We expect to encounter intense competition from other entities having a business objective similar to ours, including private investors (which may be individuals or investment partnerships), other blank check companies and other entities, domestic and international, competing for the types of businesses we intend to acquire. Many of these individuals and entities are well established and have extensive experience in identifying and effecting, directly or indirectly, acquisitions of companies operating in or providing services to various industries. Many of these competitors possess greater technical, human and other resources or more local industry knowledge than we do and our financial resources will be relatively limited when contrasted with those of many of these competitors. While we believe there are numerous target businesses we could potentially acquire with the net proceeds from our initial public offering and the sale of the private placement warrants, our ability to compete with respect to the acquisition of certain target businesses that are sizable will be limited by our available financial resources. This inherent competitive limitation gives others an advantage in pursuing the acquisition of certain target businesses. Furthermore, we are obligated to offer holders of our public shares the right to redeem their shares for cash at the time of our initial business combination in conjunction with a shareholder vote or via a tender offer. Potential target companies will be aware that this may reduce the resources available to us for our initial business combination. Any of these obligations may place us at a competitive disadvantage in successfully negotiating a business combination. If we have not consummated our initial business combination within the required time period, our public shareholders may receive only approximately $10.30 per public share, or less in certain circumstances, on the liquidation of our trust account and our warrants will expire worthless. See “— If third parties bring claims against us, the proceeds held in the trust account could be reduced and the per-share redemption amount received by shareholders may be less than $10.30 per public share” and other risk factors herein.

Risks Relating To Our Management Team

Past performance by our sponsor’s owners, and by our directors and management, or their respective affiliates, may not be indicative of future performance of an investment in us.

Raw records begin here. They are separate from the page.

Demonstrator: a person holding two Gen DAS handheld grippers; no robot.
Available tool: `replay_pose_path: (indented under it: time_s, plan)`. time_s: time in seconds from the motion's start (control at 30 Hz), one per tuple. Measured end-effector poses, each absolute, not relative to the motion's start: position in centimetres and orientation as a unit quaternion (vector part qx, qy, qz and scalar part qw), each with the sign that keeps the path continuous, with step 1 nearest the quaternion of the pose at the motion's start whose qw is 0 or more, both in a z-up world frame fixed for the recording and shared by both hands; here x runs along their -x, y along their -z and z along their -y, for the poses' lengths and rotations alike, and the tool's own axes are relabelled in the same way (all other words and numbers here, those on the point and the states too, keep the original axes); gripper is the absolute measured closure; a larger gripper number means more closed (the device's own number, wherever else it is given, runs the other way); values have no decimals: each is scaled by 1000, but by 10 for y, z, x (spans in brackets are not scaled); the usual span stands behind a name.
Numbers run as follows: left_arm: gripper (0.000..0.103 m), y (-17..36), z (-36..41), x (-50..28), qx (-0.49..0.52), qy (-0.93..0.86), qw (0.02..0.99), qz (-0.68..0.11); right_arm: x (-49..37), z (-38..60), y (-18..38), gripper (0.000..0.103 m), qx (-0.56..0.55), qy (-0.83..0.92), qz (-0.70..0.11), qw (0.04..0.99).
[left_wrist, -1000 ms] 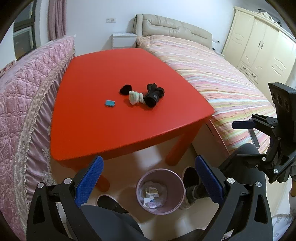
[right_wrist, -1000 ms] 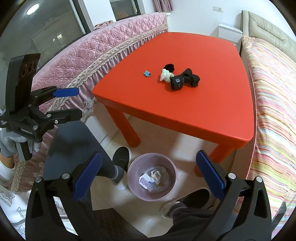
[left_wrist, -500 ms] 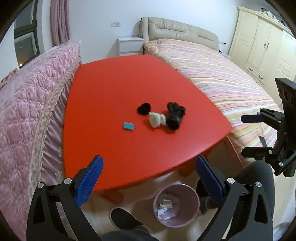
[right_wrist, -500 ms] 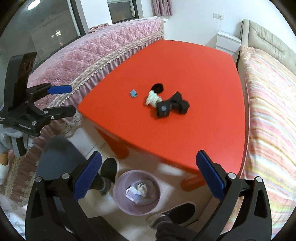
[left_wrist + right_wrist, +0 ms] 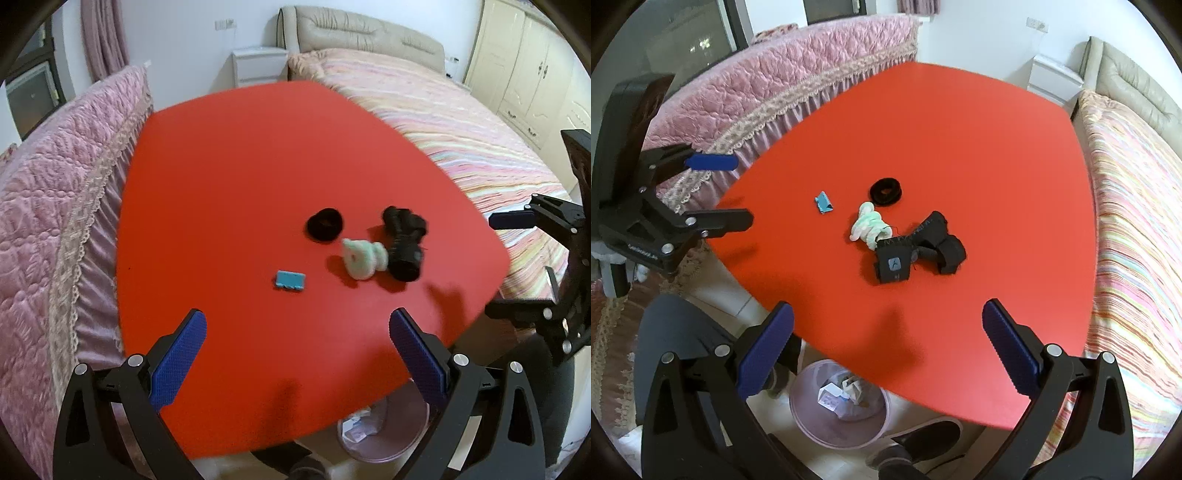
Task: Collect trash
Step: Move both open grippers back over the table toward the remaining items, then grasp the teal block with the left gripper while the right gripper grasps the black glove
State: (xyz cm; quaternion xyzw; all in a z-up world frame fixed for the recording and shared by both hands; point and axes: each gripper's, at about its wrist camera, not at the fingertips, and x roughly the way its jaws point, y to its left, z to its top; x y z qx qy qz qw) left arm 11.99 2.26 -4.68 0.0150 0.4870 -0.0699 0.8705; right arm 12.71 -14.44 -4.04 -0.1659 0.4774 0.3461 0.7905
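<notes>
On the red table (image 5: 229, 177) (image 5: 960, 140) lie a small blue packet (image 5: 290, 280) (image 5: 823, 202), a crumpled white-green wad (image 5: 364, 257) (image 5: 868, 226), a black ring (image 5: 325, 223) (image 5: 885, 191) and black sock-like pieces (image 5: 404, 240) (image 5: 918, 248). My left gripper (image 5: 295, 336) is open and empty above the table's near edge, short of the packet. My right gripper (image 5: 888, 336) is open and empty above the near edge, short of the black pieces. A pink trash bin (image 5: 384, 428) (image 5: 838, 406) with paper scraps stands on the floor, partly under the table.
A pink quilted bed (image 5: 48, 192) runs along the table's left side and a striped bed (image 5: 443, 122) along its right. A white nightstand (image 5: 258, 66) and cream wardrobe (image 5: 532, 74) stand at the back. The person's shoes (image 5: 919, 443) are beside the bin.
Both grippers have risen and moved forward over the table's near edge. The items on the table look closer and the bin has slid mostly below the table edge. Both stay open.
</notes>
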Motion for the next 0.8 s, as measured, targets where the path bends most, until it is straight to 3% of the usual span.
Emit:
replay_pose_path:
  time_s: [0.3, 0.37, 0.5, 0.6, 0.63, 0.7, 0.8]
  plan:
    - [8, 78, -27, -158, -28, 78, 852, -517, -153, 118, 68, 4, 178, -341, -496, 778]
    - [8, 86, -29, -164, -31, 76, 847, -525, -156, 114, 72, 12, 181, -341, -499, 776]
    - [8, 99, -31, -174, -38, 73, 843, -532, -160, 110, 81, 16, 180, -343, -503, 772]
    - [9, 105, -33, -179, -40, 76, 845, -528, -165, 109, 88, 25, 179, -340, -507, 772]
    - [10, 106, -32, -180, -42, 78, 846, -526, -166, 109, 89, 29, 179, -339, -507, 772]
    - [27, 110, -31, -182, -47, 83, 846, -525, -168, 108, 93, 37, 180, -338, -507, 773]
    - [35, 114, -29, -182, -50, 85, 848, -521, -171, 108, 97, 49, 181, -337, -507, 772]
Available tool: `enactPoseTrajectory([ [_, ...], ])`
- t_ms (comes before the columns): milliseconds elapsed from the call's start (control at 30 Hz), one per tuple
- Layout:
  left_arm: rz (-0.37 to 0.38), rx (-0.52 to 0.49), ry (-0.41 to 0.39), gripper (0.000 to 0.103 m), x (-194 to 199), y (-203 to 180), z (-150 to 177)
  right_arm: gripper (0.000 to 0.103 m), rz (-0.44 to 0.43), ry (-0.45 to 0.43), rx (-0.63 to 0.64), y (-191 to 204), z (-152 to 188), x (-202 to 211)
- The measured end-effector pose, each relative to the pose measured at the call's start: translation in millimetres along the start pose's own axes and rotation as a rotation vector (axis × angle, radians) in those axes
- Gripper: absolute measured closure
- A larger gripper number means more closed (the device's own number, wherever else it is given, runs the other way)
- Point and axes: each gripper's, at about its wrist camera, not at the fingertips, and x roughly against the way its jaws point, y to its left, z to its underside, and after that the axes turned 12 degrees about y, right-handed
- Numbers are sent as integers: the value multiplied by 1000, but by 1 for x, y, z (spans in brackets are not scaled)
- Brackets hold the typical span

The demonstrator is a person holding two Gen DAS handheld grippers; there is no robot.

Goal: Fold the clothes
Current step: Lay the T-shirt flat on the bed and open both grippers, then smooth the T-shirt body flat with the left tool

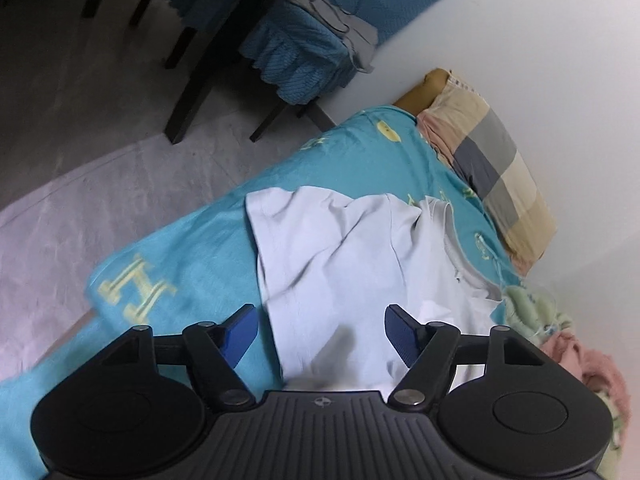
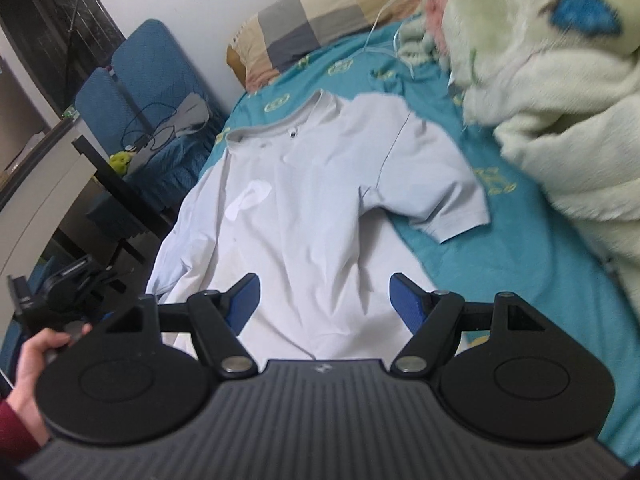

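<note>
A pale white T-shirt [image 1: 340, 248] [image 2: 312, 184] lies spread on the teal bed sheet [image 1: 192, 256] [image 2: 500, 264], collar toward the pillow. One short sleeve [image 2: 444, 204] sticks out to the right in the right wrist view. My left gripper [image 1: 320, 320] hovers open over the shirt's edge, one blue pad over the sheet, the other over the cloth, nothing pinched. My right gripper [image 2: 325, 292] stands open above the shirt's lower part, nothing between its pads. The left gripper [image 2: 68, 280] also shows at the left of the right wrist view, held by a hand [image 2: 36, 356].
A checked pillow [image 1: 496, 172] [image 2: 320, 12] lies at the head of the bed by the white wall. A fluffy green blanket [image 2: 560, 120] is heaped along the right side. A blue-covered chair [image 1: 304, 52] [image 2: 160, 92] stands beside the bed on the grey floor [image 1: 80, 140].
</note>
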Motion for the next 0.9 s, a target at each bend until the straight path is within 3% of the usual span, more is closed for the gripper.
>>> enactPoseTrajectory([
  [133,-49,-2,-46,29,-30,4,-18,30,-3,14,-2,-1,-4,-16],
  [267,-58,23,-69,33,-55,15,-35,30,13,11,-8,-6,-8,-30],
  [433,-76,-62,-86,75,-72,11,-49,30,29,34,-45,-16,-14,-48],
  [467,-86,-78,-88,93,-74,10,-51,30,27,38,-52,-18,-15,-51],
  [500,-90,-97,-91,97,-74,8,-54,30,28,39,-53,-18,-15,-52],
  [700,-128,-197,-160,101,-52,-15,-95,30,70,35,-21,-13,-9,-56],
  [900,-355,-258,-302,101,-41,-54,-174,30,108,22,22,-10,-13,-62],
])
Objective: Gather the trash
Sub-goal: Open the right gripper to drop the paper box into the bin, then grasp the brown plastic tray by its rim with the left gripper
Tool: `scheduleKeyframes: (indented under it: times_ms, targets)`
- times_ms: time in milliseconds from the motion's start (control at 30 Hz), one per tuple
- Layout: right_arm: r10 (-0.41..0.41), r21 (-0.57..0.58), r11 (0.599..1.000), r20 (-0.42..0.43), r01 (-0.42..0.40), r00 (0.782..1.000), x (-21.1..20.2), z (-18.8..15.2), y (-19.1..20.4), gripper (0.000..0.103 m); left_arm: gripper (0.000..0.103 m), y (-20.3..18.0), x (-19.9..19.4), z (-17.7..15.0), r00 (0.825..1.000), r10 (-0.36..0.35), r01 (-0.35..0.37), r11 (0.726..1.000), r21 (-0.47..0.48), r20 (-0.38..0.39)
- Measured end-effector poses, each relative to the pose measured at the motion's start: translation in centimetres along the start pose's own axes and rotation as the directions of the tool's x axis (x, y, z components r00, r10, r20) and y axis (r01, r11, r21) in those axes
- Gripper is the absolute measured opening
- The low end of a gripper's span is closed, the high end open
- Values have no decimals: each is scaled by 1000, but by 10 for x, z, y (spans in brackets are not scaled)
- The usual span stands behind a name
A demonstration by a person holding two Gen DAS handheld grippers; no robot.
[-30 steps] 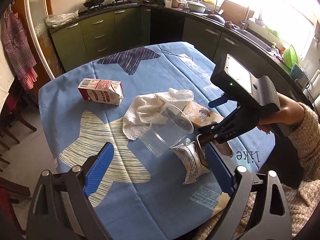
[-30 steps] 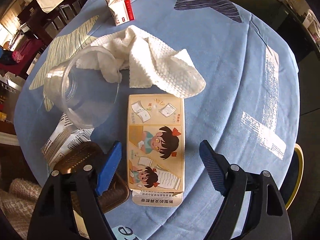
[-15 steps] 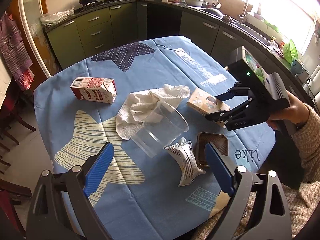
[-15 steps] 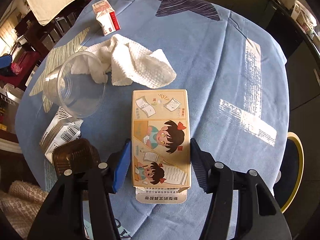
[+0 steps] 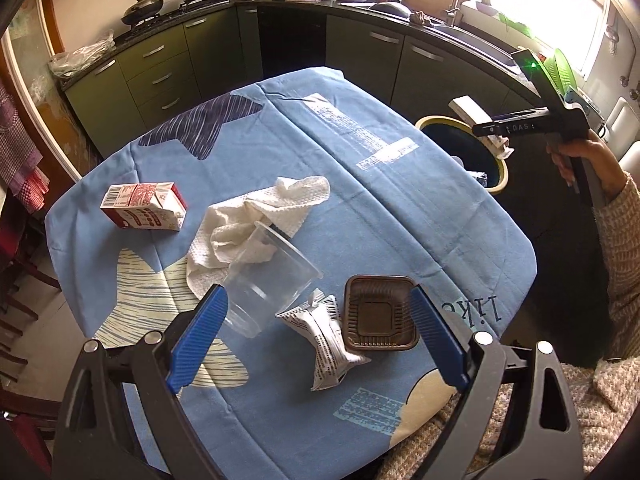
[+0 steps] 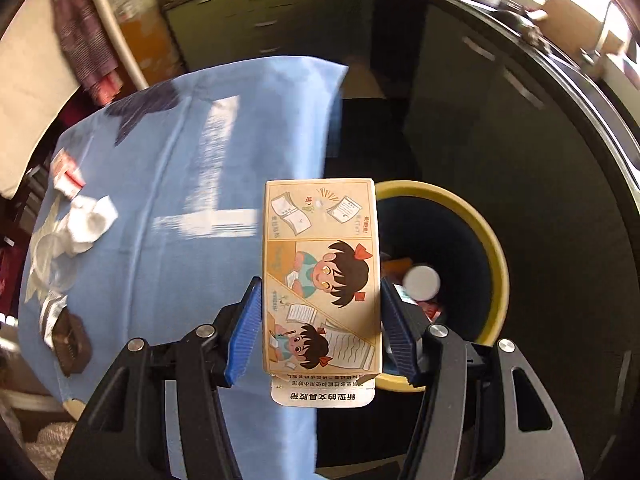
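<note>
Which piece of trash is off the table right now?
The cartoon-printed cardboard box, clamped in the right gripper beside the yellow-rimmed bin; everything else lies on the tablecloth.

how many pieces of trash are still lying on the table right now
5: the milk carton at the left, the white towel mid-table, the clear cup on its side against it, the crumpled wrapper and the brown tray nearest. Smaller bits may be hidden under the towel.

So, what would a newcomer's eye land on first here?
The cartoon-printed box, clamped in the right gripper off the table's edge, partly over the yellow-rimmed bin. Next, the litter on the blue tablecloth: a clear cup lying on a white towel, a brown tray and a red carton.
</note>
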State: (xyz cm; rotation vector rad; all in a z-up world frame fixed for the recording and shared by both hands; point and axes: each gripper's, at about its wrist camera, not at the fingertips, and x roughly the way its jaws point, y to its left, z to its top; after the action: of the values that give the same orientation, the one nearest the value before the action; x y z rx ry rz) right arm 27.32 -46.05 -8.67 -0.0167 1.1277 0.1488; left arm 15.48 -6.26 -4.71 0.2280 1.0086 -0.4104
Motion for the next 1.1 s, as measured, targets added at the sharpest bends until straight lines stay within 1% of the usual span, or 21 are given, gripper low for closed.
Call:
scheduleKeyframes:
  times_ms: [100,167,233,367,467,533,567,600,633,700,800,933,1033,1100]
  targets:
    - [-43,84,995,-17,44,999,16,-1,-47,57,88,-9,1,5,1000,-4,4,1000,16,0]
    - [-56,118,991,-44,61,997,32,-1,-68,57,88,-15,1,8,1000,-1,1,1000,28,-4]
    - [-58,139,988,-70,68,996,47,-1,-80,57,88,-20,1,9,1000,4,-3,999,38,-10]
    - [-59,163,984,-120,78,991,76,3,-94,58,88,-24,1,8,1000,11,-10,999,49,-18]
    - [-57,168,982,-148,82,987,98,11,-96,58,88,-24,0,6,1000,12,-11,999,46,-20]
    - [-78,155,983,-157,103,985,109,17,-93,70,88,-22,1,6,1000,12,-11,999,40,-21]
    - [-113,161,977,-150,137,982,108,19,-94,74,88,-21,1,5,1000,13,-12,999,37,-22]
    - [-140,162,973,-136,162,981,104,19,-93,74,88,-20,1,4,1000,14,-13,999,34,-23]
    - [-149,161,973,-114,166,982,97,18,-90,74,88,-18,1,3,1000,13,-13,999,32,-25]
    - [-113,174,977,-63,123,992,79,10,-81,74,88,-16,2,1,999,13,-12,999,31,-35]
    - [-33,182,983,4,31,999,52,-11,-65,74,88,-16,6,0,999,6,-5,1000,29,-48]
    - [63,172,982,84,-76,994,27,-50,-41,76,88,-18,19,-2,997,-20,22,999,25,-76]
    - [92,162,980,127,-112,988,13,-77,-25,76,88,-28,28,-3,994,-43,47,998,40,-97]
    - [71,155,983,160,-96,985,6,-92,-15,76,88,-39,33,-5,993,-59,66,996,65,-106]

Information regarding performance is presented for informational purposes only. Any past experience or performance of our sponsor’s owners, our directors or management, and their respective affiliates is not a guarantee of either (i) our ability to successfully identify and execute a transaction or (ii) success with respect to any business combination that we may consummate. You should not rely on the historical record of our sponsor’s owners, our directors or management, or their respective affiliates as indicative of the future performance of an investment in us or the returns we will, or are likely to, generate going forward. Our management has no experience in operating special purpose acquisition companies.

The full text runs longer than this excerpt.